EXERCISE DESCRIPTION
Word for word, transcribe the data below from the line with "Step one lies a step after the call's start" to the line with "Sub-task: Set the", keeping both of those lines.

EXTRACTED INFORMATION
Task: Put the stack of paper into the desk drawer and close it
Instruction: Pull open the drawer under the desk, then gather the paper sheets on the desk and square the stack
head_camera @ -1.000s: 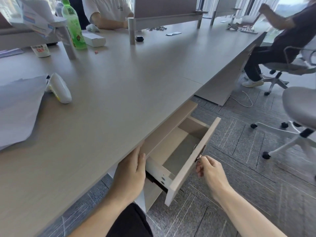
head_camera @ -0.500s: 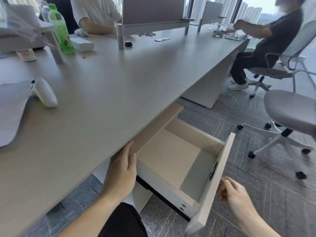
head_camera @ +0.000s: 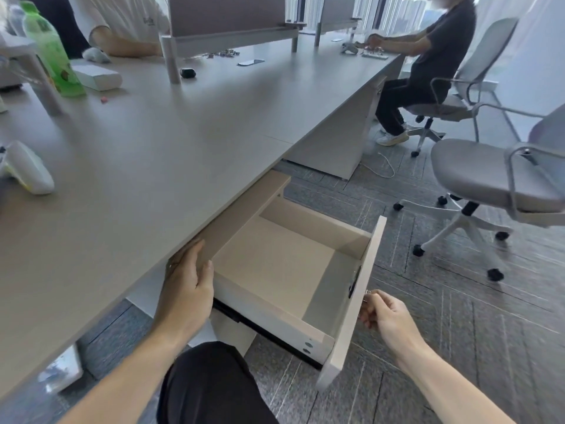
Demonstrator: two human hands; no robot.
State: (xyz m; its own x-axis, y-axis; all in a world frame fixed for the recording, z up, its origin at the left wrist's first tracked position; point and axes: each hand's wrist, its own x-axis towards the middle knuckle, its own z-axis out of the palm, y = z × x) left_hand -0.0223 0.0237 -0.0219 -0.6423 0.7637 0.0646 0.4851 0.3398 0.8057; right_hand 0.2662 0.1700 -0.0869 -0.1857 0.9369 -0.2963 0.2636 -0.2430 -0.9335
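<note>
The beige desk drawer [head_camera: 284,270] stands pulled far out from under the grey desk [head_camera: 171,154], and nothing lies inside it. My right hand [head_camera: 386,313] pinches the small metal key or pull on the outside of the drawer front [head_camera: 354,304]. My left hand [head_camera: 186,286] rests against the desk's front edge beside the drawer's near wall, fingers curled under the top. The stack of paper is out of view now.
On the desk stand a green bottle [head_camera: 52,53], a white box [head_camera: 97,76] and a white handheld device [head_camera: 26,168]. An empty office chair [head_camera: 495,179] stands right of the drawer. Two people sit at the far end.
The drawer has slid from half open to fully out, pulled by my right hand. The view has turned right, so the paper on the desk's left edge has left the picture.
</note>
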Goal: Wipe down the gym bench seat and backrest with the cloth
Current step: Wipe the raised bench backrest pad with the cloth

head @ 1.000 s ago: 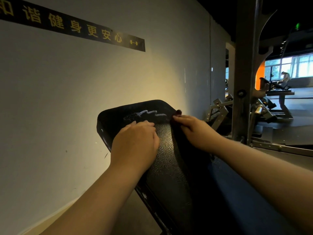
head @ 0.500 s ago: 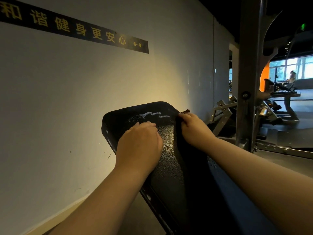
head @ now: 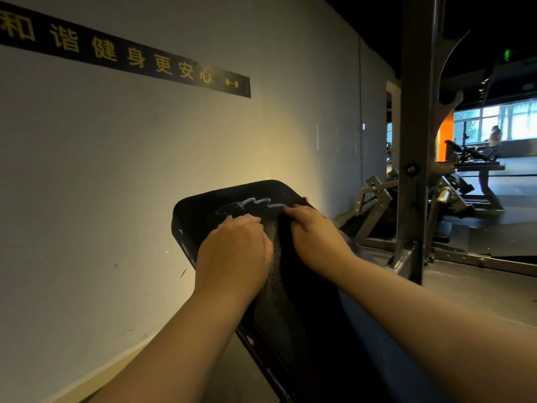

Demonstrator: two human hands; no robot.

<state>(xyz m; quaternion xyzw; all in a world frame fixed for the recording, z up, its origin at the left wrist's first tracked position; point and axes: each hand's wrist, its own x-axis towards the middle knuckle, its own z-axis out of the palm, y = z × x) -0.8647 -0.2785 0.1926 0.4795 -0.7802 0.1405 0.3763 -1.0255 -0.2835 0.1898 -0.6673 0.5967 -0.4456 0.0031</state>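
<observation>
Left hand (head: 235, 251) curled on backrest (head: 203, 207) top edge, grip unclear. Right hand (head: 313, 237) pinches cloth (head: 299, 283) near top-right corner. Wall (head: 116, 184) close on the left.

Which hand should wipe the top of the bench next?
The right hand: it holds the dark cloth near the top of the backrest. The left hand rests on bare padding.

- Single head view, from above and behind the lower end of the backrest (head: 200, 216), close over it
- Faces forward and down along the backrest, toward its top edge
- Left of the backrest the wall (head: 116, 170), right of it a rack upright (head: 415, 141)
</observation>
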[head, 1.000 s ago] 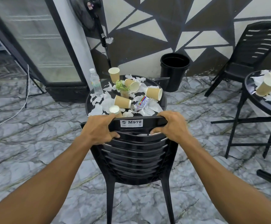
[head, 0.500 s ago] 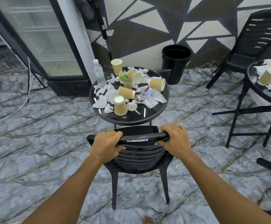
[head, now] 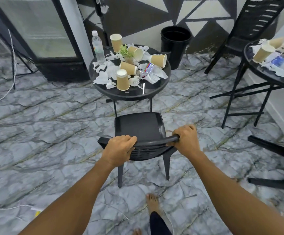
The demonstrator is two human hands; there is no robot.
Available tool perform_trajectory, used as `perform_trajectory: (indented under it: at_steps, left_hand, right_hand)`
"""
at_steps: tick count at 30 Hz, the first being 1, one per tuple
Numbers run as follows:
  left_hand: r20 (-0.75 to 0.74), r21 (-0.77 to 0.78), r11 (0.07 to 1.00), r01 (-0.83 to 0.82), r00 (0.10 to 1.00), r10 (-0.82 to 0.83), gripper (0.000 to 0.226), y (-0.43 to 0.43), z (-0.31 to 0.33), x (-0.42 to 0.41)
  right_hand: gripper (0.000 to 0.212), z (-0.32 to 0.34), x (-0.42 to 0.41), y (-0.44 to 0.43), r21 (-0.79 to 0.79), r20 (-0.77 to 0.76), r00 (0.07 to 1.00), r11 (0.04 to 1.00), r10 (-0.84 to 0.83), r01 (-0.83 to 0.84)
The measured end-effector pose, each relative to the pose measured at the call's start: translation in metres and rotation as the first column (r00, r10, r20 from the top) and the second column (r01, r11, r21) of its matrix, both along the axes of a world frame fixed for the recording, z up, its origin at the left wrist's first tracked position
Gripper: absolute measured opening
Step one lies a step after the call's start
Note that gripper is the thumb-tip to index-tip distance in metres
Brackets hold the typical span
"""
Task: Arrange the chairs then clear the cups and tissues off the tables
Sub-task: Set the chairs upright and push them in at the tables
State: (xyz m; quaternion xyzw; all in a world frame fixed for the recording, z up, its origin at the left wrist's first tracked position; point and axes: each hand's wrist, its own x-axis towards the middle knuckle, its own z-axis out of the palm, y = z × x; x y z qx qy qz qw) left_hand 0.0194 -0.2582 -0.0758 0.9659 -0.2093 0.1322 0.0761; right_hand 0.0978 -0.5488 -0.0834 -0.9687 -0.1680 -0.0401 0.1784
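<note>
Black plastic chair (head: 138,126) stood facing the round black table (head: 131,95), with a narrow strip of marble-pattern floor (head: 44,133) showing between the seat's front edge and the table rim. Open floor lay to the chair's left as far as the glass-door fridge (head: 36,31), and a white cable (head: 12,65) trailed along that side. To the right, floor ran to the legs of a second table (head: 263,78). A dark, blurred furniture piece (head: 276,150) lay low near the right edge. A black bin (head: 175,43) stood behind the table against the wall.

Paper cups (head: 122,80) sat on the tabletop: one inverted near the front rim, several tipped over, one upright at the back. Crumpled tissues (head: 102,78) were spread among them. A water bottle (head: 98,46) stood at the left rear edge.

Left hand (head: 119,149) gripped the left end of the backrest's top rail, fingers curled over it. Right hand (head: 186,139) gripped the right end, fingers wrapped round the rail. A bare foot (head: 152,203) stood just behind the chair's rear legs.
</note>
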Motion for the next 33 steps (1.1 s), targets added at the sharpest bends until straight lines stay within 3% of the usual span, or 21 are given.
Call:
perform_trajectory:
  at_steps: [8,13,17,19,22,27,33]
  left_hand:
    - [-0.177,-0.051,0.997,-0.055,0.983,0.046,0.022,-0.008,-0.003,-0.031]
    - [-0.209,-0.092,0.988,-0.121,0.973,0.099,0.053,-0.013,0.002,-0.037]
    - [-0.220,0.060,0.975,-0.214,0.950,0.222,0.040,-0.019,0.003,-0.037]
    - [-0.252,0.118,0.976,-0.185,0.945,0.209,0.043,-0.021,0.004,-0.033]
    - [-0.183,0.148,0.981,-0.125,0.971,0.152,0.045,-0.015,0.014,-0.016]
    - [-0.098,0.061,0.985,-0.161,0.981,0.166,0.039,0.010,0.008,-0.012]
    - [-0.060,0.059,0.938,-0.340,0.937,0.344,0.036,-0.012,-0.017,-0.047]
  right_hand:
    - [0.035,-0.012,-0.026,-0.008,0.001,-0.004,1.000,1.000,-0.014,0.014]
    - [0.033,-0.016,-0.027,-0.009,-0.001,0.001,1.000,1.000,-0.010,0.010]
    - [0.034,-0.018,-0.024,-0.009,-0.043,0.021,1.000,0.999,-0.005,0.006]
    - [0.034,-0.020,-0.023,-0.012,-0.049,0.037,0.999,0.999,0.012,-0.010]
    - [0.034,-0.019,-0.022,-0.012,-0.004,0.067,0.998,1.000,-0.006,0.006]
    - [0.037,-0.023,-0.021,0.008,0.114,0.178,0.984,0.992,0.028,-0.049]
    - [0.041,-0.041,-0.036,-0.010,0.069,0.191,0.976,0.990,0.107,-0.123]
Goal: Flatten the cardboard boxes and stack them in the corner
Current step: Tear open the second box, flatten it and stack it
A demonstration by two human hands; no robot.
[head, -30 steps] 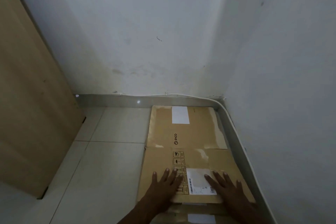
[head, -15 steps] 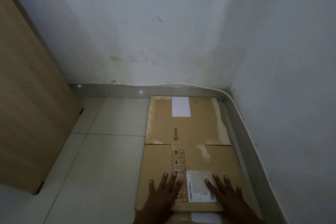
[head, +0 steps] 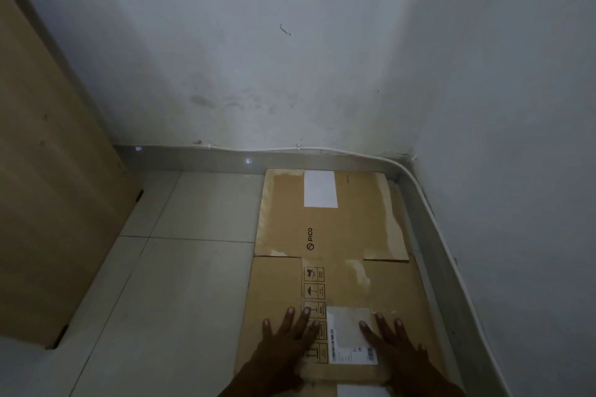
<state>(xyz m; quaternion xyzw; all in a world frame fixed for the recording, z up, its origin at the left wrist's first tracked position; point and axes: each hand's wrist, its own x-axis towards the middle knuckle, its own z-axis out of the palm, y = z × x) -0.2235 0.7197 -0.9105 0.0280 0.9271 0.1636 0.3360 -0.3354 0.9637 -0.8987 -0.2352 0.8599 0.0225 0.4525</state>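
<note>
A flattened brown cardboard box (head: 335, 235) lies on the tiled floor, pushed into the corner where two white walls meet. It carries a PICO logo, handling symbols, a white patch at the far end and a shipping label (head: 351, 335) near me. My left hand (head: 287, 345) lies palm down on the near part of the box, fingers spread, left of the label. My right hand (head: 396, 348) lies flat too, fingers apart, right of the label. More cardboard edges show under the top sheet at the right and near side.
A light wooden panel (head: 48, 203) stands along the left. A grey skirting with a white cable (head: 429, 203) runs along both walls around the corner. Pale floor tiles (head: 180, 267) stretch left of the cardboard.
Both hands stay flat on the box near the label, with the fingers a little further apart. The view has shifted slightly, so the box sits lower in the frame.
</note>
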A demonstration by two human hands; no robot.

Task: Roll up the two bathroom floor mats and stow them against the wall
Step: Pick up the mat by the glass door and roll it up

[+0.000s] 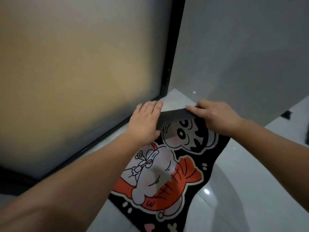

ANSWER SPACE
Step one lies a step after the call's start
Note that gripper is the thumb-tip to index-tip distance in metres
Brackets hold the typical span
"""
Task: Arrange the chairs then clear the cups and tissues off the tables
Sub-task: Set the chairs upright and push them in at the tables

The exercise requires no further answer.